0

I'm new to coding and this my first project. So far I've pieced together what I have through Googling, Tutorials and Stack.

I'm trying to add data from a pandas df of scraped RSS feeds to a remote sql database, then host the script on heroku or AWS and have the script running every hour.

Someone on here recommend that I use APScheduler as in this post.

I'm struggling though as there aren't any 'dummies' tutorials around APScheduler. This is what I've created so far.

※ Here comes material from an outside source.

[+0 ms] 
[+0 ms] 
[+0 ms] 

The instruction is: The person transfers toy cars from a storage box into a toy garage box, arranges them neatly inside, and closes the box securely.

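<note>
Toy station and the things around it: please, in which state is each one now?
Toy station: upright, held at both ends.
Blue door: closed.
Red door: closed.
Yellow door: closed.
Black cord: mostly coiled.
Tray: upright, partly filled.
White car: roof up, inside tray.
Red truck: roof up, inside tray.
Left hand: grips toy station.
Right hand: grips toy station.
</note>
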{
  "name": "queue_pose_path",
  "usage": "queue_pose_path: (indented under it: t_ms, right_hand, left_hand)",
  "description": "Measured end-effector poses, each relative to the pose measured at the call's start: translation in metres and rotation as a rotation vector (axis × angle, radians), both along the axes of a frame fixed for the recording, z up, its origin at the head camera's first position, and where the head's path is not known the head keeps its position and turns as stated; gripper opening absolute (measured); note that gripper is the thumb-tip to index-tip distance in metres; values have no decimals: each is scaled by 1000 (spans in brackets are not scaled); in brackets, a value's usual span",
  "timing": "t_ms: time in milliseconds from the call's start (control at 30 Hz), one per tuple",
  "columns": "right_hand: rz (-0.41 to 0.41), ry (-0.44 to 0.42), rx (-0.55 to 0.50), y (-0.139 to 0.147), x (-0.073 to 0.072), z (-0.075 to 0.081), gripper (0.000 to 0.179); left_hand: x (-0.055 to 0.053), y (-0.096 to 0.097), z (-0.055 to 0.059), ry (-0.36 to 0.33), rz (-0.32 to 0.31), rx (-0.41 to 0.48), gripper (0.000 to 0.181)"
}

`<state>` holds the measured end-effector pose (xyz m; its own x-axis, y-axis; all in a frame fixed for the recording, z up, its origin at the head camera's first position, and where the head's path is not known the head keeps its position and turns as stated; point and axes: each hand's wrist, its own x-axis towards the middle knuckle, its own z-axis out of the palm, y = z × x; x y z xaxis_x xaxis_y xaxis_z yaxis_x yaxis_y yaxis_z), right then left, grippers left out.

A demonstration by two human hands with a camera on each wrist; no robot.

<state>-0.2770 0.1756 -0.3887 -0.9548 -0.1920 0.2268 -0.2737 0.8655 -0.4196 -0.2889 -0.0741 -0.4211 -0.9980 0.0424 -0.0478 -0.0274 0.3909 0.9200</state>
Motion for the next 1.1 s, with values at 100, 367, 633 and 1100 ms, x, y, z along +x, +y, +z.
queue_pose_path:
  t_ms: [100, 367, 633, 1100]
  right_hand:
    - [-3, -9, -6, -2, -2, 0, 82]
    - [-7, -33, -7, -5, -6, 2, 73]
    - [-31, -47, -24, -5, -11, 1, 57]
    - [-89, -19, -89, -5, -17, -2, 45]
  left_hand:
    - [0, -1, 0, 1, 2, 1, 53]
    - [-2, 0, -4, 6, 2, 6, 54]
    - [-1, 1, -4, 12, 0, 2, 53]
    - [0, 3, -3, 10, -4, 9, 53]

I guess my question is does my script need to be in a function for APScheduler to trigger it or can it work another way.

from apscheduler.schedulers.blocking import BlockingScheduler

sched = BlockingScheduler()

@sched.scheduled_job('interval', minutes=1)

sched.configure()
sched.start()

import pandas as pd
from pandas.io import sql
import feedparser
import time


rawrss = ['http://newsrss.bbc.co.uk/rss/newsonline_uk_edition/front_page/rss.xml',
          'https://www.yahoo.com/news/rss/',
          'http://www.huffingtonpost.co.uk/feeds/index.xml',
          'http://feeds.feedburner.com/TechCrunch/',
          'https://www.uktech.news/feed'
         ]

time = time.strftime('%a %H:%M:%S')
summary = 'text'

posts = []
for url in rawrss:
    feed = feedparser.parse(url)
    for post in feed.entries:
        posts.append((time, post.title, post.link, summary))

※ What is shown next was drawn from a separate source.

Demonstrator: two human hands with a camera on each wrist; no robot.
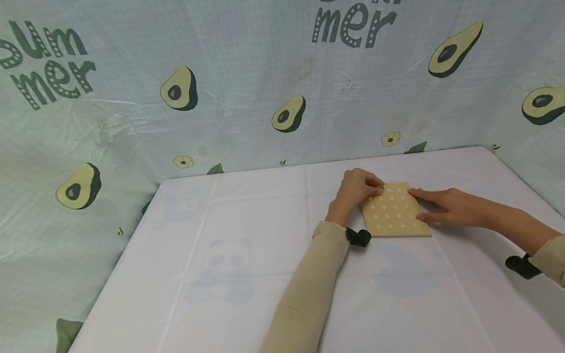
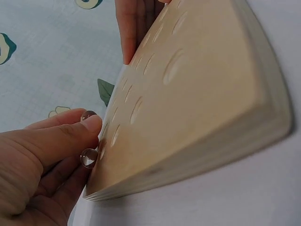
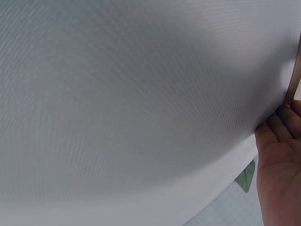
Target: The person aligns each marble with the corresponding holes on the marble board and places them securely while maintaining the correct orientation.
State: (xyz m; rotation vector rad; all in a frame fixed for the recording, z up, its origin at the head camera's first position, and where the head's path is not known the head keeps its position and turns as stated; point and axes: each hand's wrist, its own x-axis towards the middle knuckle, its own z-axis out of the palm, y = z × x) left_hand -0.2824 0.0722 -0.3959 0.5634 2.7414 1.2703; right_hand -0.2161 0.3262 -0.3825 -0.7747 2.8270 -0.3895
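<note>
Board: a square, pale wooden board [image 1: 395, 215] lies flat on the right half of the table [image 1: 132, 304], toward its far side, with rows of small round hollows in its upper face.
Left hand: the left hand [image 1: 355, 189] is at the board's far left corner, its wrist bent over the left edge.
Left grip: thumb and forefinger are together on a clear marble [image 2: 88, 115], pinching it; whether that marble touches the board cannot be told.
Second marble: another clear marble [image 2: 89, 158] is just beside the left thumb, at the board's edge in the left wrist view; whether it sits in a hollow or rests against the fingers is unclear.
Right hand: the right hand [image 1: 452, 206] reaches in from the right and touches the board's right edge, forefinger farther off and thumb nearer.
Right grip: thumb and forefinger are apart, fairly straight, resting along that edge.
Sleeves: a beige left sleeve [image 1: 304, 289] comes up from the near side; a beige right sleeve [image 1: 552, 257] shows at the right.
Wrists: a black device sits on the left wrist [image 1: 358, 238], and a similar black one on the right [image 1: 523, 267].
Table cover: white and creased, with a faint panda print [image 1: 227, 269] left of the left sleeve.
Backdrop: a pale hanging cloth [image 1: 238, 59] behind the table's far edge and along its left, printed with avocados [image 1: 180, 88], small flowers and green lettering [image 1: 353, 24].
</note>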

df = pd.DataFrame(posts, columns=['article_time','article_title','article_url', 'article_summary']) # pass data to init
df.set_index(['article_time'], inplace=True)

import pymysql
from sqlalchemy import create_engine

engine = create_engine('mysql+pymysql://<username>:<host>:3306/<database_name>?charset=utf8', encoding = 'utf-8')
engine.execute("INSERT INTO rsstracker VALUES('%s', '%s', '%s','%s')" % (time, post.title, post.link, summary))

df.to_sql(con=engine, name='rsstracker', if_exists='append') #, flavor='mysql'
Nick Duddy
  • 910
  • 6
  • 20
  • 36

1 Answers1

1

Yes. What you want to be executed must be a function (or another callable, like a method). The decorator syntax (@sched.…) needs a function definition (def …) to which the decorator is applied. The code in your example doesn't compile.

Then it's a blocking scheduler, meaning if you call sched.start() this method doesn't return (unless you stop the scheduler in some scheduled code) and nothing after the call is executed.

Imports should go to the top, then it's easier to see what the module depends on. And don' import things you don't actually use.

I'm not sure why you import and use pandas for data that doesn't really need DataFrame objects. Also SQLAlchemy without actually using anything this library offers and formatting values as strings into an SQL query which is dangerous!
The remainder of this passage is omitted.